One recent correspondent asked what a concierge, caretaker or even a neighbour should do when police officers turn up and demand to be allowed in to get to a particular unit. Strictly speaking, you shouldn’t allow anyone you don’t know into your building without Owners Corporation approval.

It’s complicated. Leading strata lawyer and chairman of the Owners Corporation Network Stephen Goddard says if police have a warrant to arrest someone in the building, it is an offence to hinder them.  Owners and security staff should check the warrant but then give them access.

Also, if police plan to enter the apartment forcibly and a staff member has a key, they should open the door before it is broken down because they have a duty to protect common property (i.e. the unit’s front door).

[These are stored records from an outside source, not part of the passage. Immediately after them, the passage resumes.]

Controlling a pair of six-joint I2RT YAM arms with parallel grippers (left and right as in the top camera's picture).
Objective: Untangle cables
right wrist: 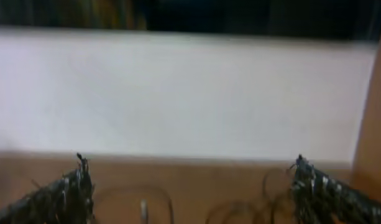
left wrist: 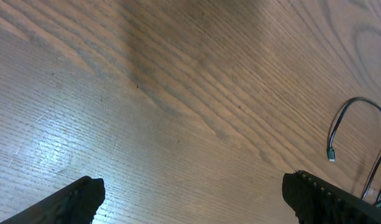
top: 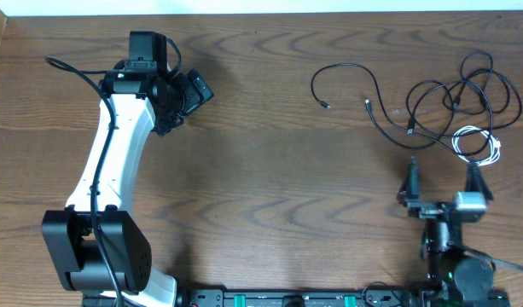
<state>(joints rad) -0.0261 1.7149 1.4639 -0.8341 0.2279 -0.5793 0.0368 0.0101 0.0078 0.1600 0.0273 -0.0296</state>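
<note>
At the far right of the desk (top: 261, 170), the cables (top: 453, 94) lie in a loose heap. Several black cords loop over and across one another, and a white cable (top: 479, 143) is bunched at the heap's near edge. One black strand (top: 346, 66) arcs out to the left of the heap and ends in a small plug that rests on bare wood, apart from the rest.

Just on the near side of the heap is the right gripper (top: 443, 170). Its jaws are spread wide and it holds nothing. Its right fingertip is close to the white cable, but whether they touch cannot be told. Its wrist view is blurred, showing only the two fingers set far apart with faint dark loops of cable low between them.

The left gripper (left wrist: 193, 199) is on the far left side of the desk, well apart from the heap. It is also fully spread and empty, with only wood grain between its fingers. At the right edge of its wrist view, the curved end of the black strand and its plug can be seen.
</note>
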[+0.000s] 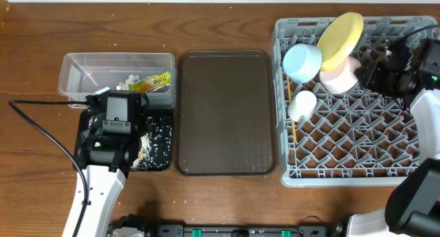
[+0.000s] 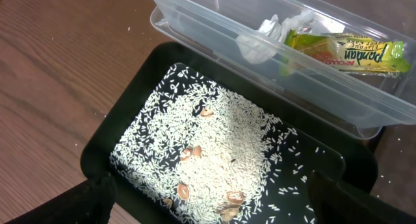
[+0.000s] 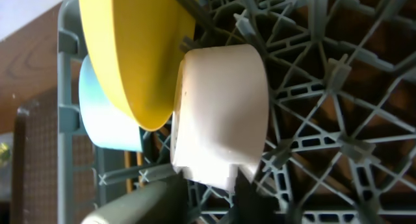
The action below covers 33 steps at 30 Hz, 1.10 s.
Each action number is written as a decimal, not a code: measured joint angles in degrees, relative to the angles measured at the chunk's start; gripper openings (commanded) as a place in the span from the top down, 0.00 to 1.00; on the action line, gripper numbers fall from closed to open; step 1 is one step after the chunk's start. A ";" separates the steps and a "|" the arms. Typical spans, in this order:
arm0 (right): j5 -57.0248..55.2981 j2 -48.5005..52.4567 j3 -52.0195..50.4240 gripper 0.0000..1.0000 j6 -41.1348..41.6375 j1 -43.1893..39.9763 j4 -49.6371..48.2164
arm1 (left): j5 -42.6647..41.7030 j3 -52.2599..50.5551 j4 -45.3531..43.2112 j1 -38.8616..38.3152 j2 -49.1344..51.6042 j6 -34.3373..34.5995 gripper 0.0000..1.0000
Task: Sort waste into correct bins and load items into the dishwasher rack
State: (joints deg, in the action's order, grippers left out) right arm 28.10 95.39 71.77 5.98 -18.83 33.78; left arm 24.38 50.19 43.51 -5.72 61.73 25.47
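**Figure.** Overhead view with both wrist views, read left to right against the dark brown serving tray (image 1: 227, 113).

- **Left of the serving tray, far side:** the clear plastic tub (image 1: 75, 65) holds the crumpled white tissue (image 2: 260, 39) and the yellow-green snack wrapper (image 2: 344, 52) side by side.
- **Left of the serving tray, near side:** the glossy black tray (image 2: 120, 104) lies just beside the tub. It carries the loose white rice grains (image 2: 221, 139), with a few brown scraps among them.
- **Left gripper** (image 2: 211, 195): it hangs over the black tray, jaws spread wide and empty.
- **Right of the serving tray:** the grey dishwasher rack (image 1: 357, 148).
  - In the rack's far part, nearest the serving tray, stand the light blue bowl (image 1: 302, 62), the yellow plate (image 1: 340, 39) tilted on edge, and the pale pink bowl (image 1: 338, 77) against the plate.
  - The small white cup (image 1: 301, 105) and the thin chopsticks (image 1: 293, 130) sit along the rack wall next to the serving tray.
- **Right gripper** (image 1: 371, 75): its fingers flank the pink bowl's edge; whether they clamp it cannot be told
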 measured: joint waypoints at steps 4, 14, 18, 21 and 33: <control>-0.17 0.00 0.00 0.99 2.03 2.23 -1.55 | 0.00 0.00 -0.02 0.00 0.00 0.00 0.04; -4.46 2.75 0.00 0.99 4.00 6.99 -5.16 | 0.00 0.00 0.00 0.00 0.00 -0.02 0.04; -5.31 6.69 0.00 0.99 4.13 7.08 -7.76 | 0.00 0.00 0.00 0.00 0.00 0.00 0.04; -4.66 7.96 0.00 0.99 4.07 7.15 -7.98 | 0.00 0.00 0.00 0.00 0.00 0.00 0.04; -26.12 -1.33 0.02 0.99 2.62 7.78 2.93 | 0.00 0.00 -0.02 0.00 0.00 -0.02 0.04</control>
State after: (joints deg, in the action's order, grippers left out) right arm 1.98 94.06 71.79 8.60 -11.05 36.71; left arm 24.38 50.19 43.48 -5.72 61.73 25.45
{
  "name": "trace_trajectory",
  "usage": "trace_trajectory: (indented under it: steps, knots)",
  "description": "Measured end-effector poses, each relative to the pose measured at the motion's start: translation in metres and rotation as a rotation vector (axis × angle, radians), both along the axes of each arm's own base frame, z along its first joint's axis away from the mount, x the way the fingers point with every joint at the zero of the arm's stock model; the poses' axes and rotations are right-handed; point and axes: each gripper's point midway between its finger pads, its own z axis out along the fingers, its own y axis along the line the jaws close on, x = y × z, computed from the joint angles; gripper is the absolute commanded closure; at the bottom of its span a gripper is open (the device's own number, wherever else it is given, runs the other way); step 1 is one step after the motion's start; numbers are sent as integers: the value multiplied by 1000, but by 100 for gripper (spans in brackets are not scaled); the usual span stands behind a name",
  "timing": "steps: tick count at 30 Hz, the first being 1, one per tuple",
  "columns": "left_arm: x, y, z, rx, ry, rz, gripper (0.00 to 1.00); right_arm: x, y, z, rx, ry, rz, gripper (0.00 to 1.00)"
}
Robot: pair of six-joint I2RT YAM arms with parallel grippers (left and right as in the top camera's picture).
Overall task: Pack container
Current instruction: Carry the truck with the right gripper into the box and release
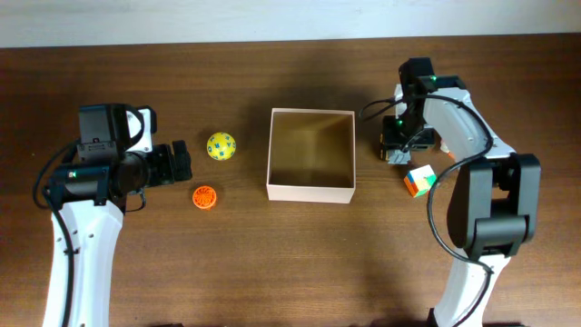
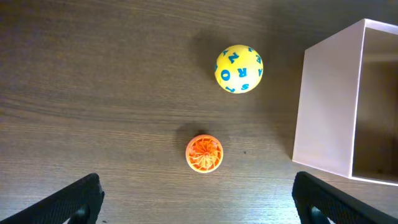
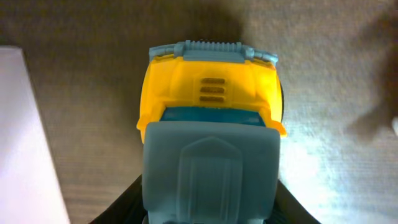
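Container point(image 1: 309, 193) sits empty mid-table, btwn 2 arms. Left gripper point(image 1: 184, 162) is spread wide, short of the orange toy point(image 1: 204, 196) and lettered ball point(image 1: 221, 146). Right gripper point(image 1: 397, 150) hangs over the toy truck point(image 3: 210, 106) near the box's right wall; can't tell if it's clamped. Risk: an off-centre pinch lets the truck slip or swing, clipping the wall and shoving the box.

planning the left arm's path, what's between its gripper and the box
The yellow lettered ball and the orange toy lie between the left gripper and the container, seen in the overhead view.
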Motion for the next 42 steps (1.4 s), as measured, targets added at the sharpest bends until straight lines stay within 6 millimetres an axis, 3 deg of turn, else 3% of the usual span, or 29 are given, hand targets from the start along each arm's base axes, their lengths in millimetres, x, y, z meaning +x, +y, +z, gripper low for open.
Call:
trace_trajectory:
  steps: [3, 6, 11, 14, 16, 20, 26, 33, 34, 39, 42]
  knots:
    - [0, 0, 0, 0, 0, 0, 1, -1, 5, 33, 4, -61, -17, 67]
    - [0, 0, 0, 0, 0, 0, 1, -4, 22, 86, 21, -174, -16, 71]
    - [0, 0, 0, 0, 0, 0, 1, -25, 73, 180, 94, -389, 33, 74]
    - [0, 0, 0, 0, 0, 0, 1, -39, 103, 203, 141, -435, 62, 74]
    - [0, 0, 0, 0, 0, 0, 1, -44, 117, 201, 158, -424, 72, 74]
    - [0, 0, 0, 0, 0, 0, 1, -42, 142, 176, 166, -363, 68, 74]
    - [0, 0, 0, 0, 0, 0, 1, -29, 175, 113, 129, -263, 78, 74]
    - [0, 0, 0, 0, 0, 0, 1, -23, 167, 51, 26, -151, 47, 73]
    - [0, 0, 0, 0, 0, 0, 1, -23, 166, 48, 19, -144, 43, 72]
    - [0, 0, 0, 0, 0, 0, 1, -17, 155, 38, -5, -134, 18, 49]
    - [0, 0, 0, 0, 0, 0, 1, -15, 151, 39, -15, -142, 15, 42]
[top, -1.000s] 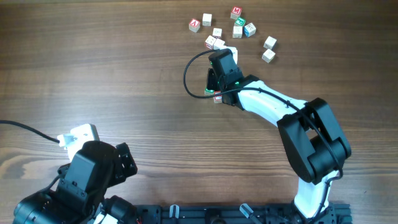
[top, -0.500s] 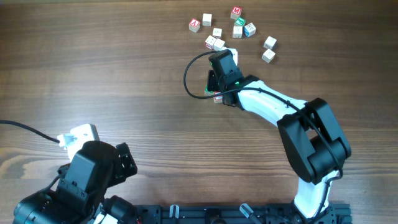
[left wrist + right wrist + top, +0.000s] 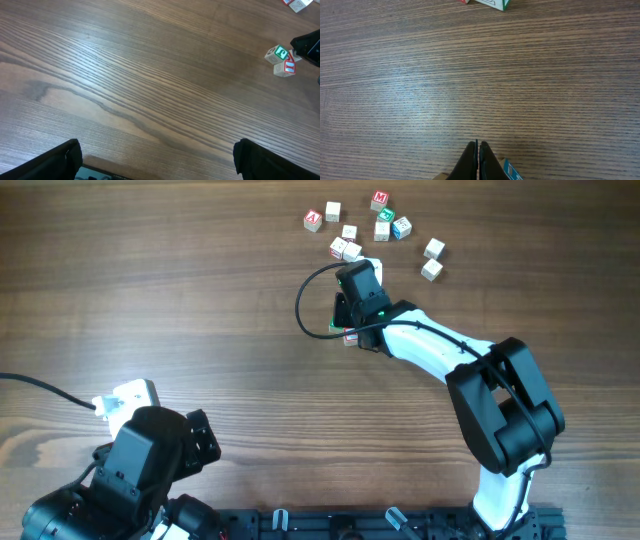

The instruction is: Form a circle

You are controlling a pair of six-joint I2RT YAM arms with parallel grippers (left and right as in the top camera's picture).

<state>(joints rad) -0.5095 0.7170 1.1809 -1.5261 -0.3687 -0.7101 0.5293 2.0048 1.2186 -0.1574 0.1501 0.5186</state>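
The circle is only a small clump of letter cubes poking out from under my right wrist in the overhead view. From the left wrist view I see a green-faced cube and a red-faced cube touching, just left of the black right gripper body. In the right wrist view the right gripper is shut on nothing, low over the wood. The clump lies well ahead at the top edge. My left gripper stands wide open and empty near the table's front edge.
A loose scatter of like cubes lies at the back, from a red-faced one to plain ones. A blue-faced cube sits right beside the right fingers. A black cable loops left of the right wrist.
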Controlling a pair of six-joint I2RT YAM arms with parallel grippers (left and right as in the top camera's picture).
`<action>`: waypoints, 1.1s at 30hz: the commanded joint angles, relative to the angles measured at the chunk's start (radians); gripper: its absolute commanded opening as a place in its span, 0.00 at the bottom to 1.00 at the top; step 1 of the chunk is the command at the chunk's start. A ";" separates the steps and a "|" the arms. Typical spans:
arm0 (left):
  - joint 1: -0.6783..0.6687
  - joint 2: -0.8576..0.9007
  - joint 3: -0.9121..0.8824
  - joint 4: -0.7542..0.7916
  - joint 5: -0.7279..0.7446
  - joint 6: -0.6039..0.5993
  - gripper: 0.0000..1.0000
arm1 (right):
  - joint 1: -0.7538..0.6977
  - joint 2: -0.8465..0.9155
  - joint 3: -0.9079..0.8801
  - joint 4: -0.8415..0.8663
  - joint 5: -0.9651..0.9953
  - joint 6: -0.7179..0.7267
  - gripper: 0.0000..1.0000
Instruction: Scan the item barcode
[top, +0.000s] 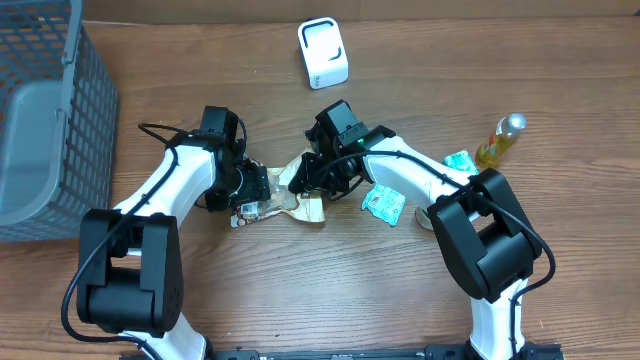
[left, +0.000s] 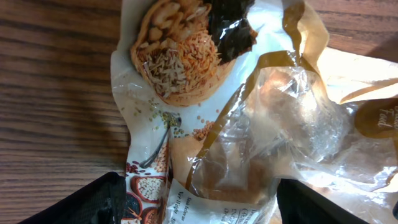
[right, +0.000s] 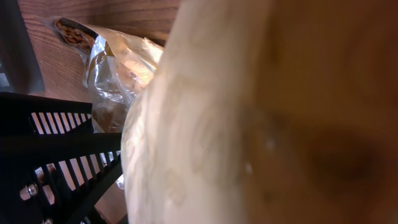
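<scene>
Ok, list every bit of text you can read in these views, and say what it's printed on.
None can be read for certain.
Clear plastic food bag with grain pictures: small print along its lower edge, too blurred.
Same bag, brown band: cursive lettering, illegible.
White box-shaped scanner: no text visible.
Yellow bottle, teal packets: too small.

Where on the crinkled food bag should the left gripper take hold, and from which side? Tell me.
Probably the flat printed edge of the food bag, not the puffy clear middle: it lies thin on the table, so the jaws can close across it. Come from above, at the end nearest the left gripper, whose open jaws straddle it.
</scene>
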 joint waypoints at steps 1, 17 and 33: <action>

However, if there is no valid warrant – and search warrants are only valid between 6.00am and 9.00pm – strictly speaking you shouldn’t let them in.

If police ring your intercom to gain access to your floor to search a neighbour’s apartment, you shouldn’t let them up until you have seen the warrant. But you can’t do nothing; if they do have a valid warrant, you could be accused of obstructing them in the discharge of their duty.

Logically and legally, you should go downstairs to check the warrant first although you wouldn’t want to be standing in your jammies and slippers discussing the subtleties of strata law if police were in hot pursuit or, even worse, the person buzzing you turned out to be another crim.

That’s why most people would just let police in to do their job – even if they are breaching by-laws by compromising their building’s security.
To get round this, Owners Corporations could pass by-laws instructing staff and residents what to do when police come calling.  Likewise, police could issue guidelines for officers and strata residents alike.

“Building security systems were never meant to be an early warning for wrongdoers to get rid of evidence,” says Stephen Goddard. “Police with warrants are acting with authority to preserve both the peace and the public interest.”